» **Exercise brief**:
What is needed is the number of lines below that contain the word "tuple", with no other output.

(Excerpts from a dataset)
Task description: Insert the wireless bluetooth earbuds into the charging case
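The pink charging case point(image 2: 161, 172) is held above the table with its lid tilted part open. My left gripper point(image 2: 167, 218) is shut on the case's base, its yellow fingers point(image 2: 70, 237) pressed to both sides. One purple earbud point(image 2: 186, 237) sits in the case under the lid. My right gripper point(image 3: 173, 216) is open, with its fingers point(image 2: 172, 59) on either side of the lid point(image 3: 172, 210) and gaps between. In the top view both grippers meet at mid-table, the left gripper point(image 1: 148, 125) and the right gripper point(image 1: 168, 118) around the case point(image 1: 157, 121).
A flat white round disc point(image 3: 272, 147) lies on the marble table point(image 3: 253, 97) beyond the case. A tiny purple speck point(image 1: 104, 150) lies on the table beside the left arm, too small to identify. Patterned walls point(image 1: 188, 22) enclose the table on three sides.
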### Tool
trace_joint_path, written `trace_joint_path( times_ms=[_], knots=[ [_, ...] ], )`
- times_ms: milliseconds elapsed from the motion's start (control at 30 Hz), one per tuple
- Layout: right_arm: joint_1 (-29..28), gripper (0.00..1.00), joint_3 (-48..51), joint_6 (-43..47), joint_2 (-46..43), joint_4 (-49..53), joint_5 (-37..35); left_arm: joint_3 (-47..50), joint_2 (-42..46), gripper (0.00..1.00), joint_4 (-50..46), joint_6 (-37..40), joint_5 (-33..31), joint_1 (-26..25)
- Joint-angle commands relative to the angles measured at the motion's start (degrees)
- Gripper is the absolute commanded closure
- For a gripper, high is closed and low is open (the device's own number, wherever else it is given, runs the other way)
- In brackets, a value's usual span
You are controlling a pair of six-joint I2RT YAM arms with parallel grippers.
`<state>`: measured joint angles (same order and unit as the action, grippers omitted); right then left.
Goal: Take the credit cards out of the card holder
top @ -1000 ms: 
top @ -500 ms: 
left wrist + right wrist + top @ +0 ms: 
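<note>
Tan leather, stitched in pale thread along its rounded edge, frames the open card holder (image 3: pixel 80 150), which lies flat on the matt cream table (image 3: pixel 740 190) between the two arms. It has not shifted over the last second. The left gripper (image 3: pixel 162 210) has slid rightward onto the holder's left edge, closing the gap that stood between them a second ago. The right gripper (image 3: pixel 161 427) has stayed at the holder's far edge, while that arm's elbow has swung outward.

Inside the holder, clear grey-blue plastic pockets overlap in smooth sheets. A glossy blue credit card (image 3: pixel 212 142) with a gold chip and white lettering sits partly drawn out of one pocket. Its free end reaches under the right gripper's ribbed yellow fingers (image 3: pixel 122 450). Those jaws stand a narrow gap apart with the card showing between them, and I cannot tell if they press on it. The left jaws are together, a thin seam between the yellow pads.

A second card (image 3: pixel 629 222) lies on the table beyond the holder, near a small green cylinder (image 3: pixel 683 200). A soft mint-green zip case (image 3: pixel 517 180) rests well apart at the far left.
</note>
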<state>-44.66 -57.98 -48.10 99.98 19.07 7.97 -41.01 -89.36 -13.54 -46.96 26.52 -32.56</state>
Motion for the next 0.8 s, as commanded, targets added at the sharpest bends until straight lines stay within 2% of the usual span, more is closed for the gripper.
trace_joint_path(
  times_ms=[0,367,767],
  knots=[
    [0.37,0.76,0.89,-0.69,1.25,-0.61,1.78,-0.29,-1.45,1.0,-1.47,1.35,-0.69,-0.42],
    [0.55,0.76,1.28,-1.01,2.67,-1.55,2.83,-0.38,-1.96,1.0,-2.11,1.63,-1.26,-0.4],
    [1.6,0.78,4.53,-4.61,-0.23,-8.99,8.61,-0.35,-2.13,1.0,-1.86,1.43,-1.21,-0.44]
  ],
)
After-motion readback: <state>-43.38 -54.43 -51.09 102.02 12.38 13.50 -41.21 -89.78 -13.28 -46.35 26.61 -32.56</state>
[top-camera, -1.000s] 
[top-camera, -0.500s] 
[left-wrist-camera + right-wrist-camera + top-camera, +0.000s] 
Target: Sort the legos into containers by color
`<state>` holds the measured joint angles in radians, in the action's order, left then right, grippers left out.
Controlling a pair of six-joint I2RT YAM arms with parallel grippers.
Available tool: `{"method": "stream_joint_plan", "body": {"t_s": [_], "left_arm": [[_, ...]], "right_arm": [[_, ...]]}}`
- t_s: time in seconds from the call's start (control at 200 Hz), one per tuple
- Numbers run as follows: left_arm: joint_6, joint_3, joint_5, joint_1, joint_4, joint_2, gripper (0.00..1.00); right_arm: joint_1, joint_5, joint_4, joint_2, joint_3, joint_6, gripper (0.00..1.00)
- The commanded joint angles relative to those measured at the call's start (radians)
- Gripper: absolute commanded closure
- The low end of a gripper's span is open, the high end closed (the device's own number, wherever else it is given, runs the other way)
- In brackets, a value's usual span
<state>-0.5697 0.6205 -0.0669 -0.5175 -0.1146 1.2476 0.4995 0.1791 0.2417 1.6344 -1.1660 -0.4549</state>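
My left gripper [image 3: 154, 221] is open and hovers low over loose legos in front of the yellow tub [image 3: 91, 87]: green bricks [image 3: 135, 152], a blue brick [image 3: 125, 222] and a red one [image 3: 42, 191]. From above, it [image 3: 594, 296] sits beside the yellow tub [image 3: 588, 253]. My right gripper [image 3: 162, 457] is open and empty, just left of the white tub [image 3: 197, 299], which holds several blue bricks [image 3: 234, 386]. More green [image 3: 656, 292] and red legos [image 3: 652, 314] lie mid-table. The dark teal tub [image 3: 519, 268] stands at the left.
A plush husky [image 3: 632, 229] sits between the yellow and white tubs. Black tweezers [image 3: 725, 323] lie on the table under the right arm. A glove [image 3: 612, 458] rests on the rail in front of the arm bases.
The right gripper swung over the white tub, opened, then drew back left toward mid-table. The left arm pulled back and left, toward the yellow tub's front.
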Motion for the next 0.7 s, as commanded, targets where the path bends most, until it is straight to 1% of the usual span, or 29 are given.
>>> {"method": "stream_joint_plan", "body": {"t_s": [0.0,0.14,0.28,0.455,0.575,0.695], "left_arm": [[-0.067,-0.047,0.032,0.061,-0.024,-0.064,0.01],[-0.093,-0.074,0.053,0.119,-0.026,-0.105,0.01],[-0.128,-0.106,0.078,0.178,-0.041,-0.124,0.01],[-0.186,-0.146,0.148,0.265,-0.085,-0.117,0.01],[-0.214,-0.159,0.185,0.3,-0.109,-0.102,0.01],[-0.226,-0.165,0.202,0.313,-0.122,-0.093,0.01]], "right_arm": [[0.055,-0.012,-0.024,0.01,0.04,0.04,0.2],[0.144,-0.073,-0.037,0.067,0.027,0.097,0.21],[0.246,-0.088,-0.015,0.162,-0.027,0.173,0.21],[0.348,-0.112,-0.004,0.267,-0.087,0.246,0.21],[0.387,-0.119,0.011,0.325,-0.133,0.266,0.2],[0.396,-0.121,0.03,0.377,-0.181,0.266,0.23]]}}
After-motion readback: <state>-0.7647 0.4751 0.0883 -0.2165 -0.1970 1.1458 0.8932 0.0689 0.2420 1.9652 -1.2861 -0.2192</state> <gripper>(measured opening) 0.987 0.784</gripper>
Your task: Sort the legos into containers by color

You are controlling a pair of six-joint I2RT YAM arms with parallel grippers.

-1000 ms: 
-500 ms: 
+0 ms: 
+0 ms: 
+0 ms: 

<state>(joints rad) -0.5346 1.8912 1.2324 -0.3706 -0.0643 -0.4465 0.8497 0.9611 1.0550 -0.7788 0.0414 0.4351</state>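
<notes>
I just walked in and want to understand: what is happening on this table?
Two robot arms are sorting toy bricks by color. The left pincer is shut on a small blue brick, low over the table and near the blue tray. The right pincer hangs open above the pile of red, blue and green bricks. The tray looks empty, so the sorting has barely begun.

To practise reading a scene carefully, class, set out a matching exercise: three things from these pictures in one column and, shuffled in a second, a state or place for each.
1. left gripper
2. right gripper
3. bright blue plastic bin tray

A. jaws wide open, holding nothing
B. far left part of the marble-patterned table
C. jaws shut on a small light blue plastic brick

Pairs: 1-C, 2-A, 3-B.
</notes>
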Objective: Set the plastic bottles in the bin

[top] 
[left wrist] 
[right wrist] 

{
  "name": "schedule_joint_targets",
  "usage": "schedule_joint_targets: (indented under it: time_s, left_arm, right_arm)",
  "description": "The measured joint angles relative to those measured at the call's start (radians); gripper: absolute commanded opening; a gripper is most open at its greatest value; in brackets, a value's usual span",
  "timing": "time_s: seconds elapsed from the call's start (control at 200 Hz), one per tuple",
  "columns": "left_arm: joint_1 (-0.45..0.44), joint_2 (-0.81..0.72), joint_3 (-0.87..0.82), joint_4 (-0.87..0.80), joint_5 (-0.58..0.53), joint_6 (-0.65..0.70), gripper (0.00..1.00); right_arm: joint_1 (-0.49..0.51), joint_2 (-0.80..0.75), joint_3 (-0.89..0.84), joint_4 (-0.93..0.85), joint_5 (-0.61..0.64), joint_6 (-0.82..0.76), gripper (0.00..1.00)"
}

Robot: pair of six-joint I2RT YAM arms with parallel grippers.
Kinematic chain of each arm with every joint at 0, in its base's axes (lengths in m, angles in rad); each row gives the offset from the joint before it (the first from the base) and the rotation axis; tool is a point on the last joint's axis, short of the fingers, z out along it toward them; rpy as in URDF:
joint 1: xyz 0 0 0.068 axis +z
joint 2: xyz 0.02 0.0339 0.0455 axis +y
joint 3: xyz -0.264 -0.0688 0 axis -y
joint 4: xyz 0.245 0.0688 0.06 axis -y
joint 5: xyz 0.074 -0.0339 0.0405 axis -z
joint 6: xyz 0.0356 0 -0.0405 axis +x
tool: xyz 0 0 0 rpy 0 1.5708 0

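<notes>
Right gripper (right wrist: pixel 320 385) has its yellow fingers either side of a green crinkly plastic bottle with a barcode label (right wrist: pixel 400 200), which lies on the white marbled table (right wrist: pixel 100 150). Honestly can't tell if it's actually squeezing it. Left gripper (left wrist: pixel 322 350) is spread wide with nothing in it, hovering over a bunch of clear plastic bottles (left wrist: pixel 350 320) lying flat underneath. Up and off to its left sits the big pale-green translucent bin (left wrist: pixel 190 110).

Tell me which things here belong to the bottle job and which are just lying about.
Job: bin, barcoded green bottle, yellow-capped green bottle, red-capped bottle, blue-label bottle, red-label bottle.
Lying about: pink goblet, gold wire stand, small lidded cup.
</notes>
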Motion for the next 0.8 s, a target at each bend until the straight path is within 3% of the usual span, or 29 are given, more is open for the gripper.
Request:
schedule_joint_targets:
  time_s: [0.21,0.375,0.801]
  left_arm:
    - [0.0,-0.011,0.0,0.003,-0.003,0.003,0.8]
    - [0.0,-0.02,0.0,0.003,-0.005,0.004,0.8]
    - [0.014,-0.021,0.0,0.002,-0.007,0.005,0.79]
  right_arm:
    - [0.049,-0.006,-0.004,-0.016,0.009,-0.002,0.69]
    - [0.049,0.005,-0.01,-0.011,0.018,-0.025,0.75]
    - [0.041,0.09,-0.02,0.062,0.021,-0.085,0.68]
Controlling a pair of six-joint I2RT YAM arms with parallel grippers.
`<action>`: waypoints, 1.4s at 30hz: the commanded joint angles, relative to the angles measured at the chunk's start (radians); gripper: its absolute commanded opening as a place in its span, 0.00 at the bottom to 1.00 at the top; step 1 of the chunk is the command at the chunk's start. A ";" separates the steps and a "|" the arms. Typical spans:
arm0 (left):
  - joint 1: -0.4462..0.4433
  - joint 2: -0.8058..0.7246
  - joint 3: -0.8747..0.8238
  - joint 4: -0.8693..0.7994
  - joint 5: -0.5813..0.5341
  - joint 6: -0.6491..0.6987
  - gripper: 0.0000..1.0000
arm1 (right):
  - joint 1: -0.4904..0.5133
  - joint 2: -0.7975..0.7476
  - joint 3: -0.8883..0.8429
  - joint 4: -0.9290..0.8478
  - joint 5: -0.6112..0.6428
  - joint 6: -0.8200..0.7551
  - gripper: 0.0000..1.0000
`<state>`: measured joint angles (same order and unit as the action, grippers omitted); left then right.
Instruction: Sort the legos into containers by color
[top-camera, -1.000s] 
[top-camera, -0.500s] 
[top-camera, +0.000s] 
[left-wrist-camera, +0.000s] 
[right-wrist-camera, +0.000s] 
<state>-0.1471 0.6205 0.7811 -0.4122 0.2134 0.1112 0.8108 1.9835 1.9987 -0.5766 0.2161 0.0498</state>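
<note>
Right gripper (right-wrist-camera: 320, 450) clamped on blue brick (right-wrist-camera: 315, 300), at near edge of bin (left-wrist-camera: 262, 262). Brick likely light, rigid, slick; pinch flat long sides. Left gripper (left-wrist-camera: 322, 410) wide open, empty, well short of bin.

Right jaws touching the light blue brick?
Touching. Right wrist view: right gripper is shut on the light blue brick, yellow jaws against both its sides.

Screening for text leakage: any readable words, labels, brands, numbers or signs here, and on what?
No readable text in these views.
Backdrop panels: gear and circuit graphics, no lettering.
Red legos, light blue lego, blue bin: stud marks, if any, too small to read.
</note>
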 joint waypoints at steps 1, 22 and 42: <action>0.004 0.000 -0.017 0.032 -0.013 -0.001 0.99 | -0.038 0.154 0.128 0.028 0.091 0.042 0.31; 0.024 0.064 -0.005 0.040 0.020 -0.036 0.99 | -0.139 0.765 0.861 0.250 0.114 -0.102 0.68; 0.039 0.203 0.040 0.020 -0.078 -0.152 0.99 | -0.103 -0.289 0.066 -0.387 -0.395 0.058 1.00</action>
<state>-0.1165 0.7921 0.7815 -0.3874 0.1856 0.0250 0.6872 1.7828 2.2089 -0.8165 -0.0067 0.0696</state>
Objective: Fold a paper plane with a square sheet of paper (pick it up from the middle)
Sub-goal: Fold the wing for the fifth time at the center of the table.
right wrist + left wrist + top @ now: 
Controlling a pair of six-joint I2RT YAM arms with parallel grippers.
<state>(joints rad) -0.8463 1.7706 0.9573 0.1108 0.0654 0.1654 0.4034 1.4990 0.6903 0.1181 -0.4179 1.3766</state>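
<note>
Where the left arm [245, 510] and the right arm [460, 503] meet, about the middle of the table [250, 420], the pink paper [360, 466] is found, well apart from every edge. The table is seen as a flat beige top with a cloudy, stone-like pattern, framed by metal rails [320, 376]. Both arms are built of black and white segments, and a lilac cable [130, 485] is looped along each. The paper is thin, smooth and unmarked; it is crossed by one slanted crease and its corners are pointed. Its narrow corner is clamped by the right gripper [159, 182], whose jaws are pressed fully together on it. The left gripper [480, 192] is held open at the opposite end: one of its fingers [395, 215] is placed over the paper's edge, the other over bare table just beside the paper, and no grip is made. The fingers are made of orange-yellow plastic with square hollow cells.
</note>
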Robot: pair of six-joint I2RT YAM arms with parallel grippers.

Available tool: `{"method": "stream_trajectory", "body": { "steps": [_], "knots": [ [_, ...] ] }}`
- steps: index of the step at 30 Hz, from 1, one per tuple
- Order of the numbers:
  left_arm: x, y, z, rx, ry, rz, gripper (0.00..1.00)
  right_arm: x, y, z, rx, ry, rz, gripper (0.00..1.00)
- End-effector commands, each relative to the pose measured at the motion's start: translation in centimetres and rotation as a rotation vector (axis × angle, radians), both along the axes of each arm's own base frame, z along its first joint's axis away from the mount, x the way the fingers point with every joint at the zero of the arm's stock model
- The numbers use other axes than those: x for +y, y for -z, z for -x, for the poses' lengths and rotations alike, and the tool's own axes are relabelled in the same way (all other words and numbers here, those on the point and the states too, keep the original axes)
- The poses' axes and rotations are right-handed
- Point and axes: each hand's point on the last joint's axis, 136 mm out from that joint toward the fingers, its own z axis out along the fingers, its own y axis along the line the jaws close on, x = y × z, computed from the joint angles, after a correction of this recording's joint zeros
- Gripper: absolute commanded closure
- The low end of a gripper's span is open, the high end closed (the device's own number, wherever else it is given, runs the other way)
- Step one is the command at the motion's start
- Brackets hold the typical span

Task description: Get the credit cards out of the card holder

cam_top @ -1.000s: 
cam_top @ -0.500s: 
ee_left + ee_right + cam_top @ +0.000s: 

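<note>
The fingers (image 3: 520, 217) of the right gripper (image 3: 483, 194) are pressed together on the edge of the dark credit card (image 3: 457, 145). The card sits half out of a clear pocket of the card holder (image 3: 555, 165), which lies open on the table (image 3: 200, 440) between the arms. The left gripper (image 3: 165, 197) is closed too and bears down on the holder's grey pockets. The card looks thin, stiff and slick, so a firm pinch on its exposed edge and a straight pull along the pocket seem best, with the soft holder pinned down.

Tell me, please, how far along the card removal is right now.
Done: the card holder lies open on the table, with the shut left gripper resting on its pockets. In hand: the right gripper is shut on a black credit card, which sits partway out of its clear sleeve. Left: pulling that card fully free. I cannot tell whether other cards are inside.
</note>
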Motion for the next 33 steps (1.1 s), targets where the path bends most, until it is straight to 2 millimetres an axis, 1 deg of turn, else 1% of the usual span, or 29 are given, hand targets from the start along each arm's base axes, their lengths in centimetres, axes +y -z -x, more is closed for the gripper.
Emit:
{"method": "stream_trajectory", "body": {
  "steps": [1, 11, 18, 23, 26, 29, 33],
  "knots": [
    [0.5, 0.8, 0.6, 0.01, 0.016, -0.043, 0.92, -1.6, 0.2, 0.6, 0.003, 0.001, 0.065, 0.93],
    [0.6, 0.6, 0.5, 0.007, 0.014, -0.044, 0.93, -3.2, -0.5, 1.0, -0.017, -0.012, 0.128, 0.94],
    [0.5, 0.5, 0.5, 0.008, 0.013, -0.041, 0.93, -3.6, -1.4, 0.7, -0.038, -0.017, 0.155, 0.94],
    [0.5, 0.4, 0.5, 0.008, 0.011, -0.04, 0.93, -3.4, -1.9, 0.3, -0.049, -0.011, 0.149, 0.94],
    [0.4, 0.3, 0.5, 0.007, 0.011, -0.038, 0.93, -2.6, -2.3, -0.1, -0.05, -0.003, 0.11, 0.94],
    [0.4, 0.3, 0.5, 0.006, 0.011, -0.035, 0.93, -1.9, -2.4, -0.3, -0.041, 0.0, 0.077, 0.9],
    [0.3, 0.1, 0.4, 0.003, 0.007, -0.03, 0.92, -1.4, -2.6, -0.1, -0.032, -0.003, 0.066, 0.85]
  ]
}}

» **Completed task**:
4